### WHAT YOU ARE ASKED TO DO
What lines in the data below mention the string "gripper"? Copy them out.

PROVIDED DATA Block Start

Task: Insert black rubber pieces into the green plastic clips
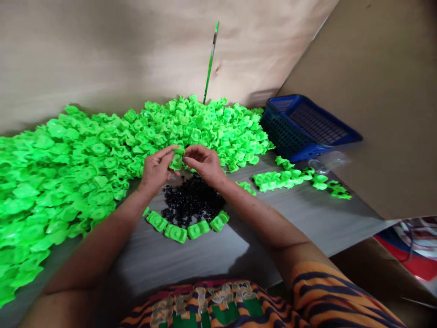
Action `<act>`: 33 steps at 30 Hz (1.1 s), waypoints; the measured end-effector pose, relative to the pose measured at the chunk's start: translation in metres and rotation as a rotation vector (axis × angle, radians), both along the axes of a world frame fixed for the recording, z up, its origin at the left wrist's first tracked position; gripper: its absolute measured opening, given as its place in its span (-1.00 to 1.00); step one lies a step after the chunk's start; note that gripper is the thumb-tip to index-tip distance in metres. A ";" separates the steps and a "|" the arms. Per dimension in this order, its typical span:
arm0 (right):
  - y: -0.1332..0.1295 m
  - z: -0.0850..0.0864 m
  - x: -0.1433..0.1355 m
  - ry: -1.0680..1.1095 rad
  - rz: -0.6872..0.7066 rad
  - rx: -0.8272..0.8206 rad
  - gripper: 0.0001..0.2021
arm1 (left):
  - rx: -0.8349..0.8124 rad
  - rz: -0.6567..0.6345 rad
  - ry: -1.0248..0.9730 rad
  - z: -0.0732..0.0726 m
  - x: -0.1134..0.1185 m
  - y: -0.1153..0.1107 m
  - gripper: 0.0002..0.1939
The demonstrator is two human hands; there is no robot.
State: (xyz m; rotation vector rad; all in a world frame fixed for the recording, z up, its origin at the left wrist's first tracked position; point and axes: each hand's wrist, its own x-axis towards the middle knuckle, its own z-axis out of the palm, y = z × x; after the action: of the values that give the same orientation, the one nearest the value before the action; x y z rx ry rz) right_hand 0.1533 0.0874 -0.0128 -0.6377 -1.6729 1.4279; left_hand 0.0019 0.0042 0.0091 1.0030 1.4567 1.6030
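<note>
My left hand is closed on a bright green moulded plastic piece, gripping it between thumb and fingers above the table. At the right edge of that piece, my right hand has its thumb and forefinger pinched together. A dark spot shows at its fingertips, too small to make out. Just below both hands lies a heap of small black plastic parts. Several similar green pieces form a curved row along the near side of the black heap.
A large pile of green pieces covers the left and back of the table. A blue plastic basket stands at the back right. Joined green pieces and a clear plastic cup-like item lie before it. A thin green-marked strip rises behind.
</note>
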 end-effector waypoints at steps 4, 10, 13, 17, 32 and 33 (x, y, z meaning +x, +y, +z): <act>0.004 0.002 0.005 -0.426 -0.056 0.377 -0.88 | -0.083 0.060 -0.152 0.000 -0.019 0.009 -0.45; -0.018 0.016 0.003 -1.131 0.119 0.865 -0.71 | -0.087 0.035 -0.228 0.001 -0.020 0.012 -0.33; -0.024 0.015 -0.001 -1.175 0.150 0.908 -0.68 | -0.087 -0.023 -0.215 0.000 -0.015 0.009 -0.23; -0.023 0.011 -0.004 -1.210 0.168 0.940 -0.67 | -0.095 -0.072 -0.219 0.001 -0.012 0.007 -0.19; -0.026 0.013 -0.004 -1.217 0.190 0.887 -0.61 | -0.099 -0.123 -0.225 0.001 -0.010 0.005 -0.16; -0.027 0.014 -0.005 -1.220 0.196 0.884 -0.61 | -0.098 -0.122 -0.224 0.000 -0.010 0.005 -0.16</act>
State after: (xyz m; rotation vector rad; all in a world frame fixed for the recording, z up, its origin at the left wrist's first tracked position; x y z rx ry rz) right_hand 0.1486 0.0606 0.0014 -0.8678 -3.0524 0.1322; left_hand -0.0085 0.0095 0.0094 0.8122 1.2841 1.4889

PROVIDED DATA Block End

### TASK RESPONSE
Action `<act>`: 33 steps at 30 Hz (1.1 s), waypoints; the measured end-effector pose, relative to the pose measured at the chunk's start: translation in metres and rotation as a rotation vector (axis × angle, radians), both along the axes of a world frame fixed for the recording, z up, its origin at the left wrist's first tracked position; gripper: its absolute measured opening, given as its place in its span (-1.00 to 1.00); step one lies a step after the chunk's start; note that gripper is the thumb-tip to index-tip distance in metres. A ";" separates the steps and a "|" the arms. Per dimension in this order, its typical span:
  - gripper: 0.0001..0.2021
  - gripper: 0.0002..0.1939

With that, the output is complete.